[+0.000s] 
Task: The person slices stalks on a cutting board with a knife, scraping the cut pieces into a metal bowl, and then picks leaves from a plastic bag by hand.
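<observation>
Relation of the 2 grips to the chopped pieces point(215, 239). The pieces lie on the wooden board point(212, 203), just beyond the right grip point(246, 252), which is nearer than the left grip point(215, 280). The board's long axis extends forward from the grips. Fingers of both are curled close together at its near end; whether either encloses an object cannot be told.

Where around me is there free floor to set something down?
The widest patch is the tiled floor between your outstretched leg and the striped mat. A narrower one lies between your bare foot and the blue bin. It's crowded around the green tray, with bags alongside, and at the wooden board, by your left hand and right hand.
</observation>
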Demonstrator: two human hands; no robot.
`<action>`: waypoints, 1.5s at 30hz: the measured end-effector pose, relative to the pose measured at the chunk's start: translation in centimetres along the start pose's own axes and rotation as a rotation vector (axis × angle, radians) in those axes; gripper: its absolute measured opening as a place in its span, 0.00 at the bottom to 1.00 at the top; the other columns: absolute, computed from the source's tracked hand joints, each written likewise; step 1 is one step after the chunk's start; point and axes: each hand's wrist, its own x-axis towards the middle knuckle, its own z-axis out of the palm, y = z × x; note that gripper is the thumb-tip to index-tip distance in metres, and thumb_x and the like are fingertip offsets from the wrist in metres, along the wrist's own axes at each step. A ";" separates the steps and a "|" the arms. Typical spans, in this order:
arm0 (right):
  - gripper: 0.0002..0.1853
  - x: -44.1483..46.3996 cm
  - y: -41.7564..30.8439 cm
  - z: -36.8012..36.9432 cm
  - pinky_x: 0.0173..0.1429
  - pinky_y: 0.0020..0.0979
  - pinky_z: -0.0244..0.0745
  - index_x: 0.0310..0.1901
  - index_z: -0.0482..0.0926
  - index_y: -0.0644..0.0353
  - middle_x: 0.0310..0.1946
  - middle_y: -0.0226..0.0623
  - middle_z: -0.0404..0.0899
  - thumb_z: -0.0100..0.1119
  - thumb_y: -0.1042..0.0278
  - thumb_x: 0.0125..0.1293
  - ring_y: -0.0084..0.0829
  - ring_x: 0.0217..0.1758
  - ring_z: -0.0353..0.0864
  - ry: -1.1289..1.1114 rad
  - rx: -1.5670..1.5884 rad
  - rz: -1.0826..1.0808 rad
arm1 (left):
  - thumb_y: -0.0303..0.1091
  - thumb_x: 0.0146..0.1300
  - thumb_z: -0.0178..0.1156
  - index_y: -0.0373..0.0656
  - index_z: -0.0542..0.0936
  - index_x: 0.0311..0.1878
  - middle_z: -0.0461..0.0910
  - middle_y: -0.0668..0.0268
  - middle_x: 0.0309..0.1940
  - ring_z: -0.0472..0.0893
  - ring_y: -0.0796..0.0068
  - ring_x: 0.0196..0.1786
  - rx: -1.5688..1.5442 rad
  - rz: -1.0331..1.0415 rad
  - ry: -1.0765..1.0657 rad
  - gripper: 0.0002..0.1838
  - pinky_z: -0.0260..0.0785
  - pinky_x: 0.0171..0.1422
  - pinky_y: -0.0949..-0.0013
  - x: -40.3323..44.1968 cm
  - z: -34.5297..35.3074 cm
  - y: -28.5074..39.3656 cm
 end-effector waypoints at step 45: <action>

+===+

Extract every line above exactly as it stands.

* **EXERCISE OUTPUT**
[+0.000s] 
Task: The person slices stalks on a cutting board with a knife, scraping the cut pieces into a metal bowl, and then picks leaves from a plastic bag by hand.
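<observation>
Relation of the 2 grips to the chopped pieces point(215, 239). The pieces lie on the wooden board point(212, 203), just beyond the right grip point(246, 252), which is nearer than the left grip point(215, 280). The board's long axis extends forward from the grips. Fingers of both are curled close together at its near end; whether either encloses an object cannot be told.

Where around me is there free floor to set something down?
The widest patch is the tiled floor between your outstretched leg and the striped mat. A narrower one lies between your bare foot and the blue bin. It's crowded around the green tray, with bags alongside, and at the wooden board, by your left hand and right hand.
</observation>
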Demonstrator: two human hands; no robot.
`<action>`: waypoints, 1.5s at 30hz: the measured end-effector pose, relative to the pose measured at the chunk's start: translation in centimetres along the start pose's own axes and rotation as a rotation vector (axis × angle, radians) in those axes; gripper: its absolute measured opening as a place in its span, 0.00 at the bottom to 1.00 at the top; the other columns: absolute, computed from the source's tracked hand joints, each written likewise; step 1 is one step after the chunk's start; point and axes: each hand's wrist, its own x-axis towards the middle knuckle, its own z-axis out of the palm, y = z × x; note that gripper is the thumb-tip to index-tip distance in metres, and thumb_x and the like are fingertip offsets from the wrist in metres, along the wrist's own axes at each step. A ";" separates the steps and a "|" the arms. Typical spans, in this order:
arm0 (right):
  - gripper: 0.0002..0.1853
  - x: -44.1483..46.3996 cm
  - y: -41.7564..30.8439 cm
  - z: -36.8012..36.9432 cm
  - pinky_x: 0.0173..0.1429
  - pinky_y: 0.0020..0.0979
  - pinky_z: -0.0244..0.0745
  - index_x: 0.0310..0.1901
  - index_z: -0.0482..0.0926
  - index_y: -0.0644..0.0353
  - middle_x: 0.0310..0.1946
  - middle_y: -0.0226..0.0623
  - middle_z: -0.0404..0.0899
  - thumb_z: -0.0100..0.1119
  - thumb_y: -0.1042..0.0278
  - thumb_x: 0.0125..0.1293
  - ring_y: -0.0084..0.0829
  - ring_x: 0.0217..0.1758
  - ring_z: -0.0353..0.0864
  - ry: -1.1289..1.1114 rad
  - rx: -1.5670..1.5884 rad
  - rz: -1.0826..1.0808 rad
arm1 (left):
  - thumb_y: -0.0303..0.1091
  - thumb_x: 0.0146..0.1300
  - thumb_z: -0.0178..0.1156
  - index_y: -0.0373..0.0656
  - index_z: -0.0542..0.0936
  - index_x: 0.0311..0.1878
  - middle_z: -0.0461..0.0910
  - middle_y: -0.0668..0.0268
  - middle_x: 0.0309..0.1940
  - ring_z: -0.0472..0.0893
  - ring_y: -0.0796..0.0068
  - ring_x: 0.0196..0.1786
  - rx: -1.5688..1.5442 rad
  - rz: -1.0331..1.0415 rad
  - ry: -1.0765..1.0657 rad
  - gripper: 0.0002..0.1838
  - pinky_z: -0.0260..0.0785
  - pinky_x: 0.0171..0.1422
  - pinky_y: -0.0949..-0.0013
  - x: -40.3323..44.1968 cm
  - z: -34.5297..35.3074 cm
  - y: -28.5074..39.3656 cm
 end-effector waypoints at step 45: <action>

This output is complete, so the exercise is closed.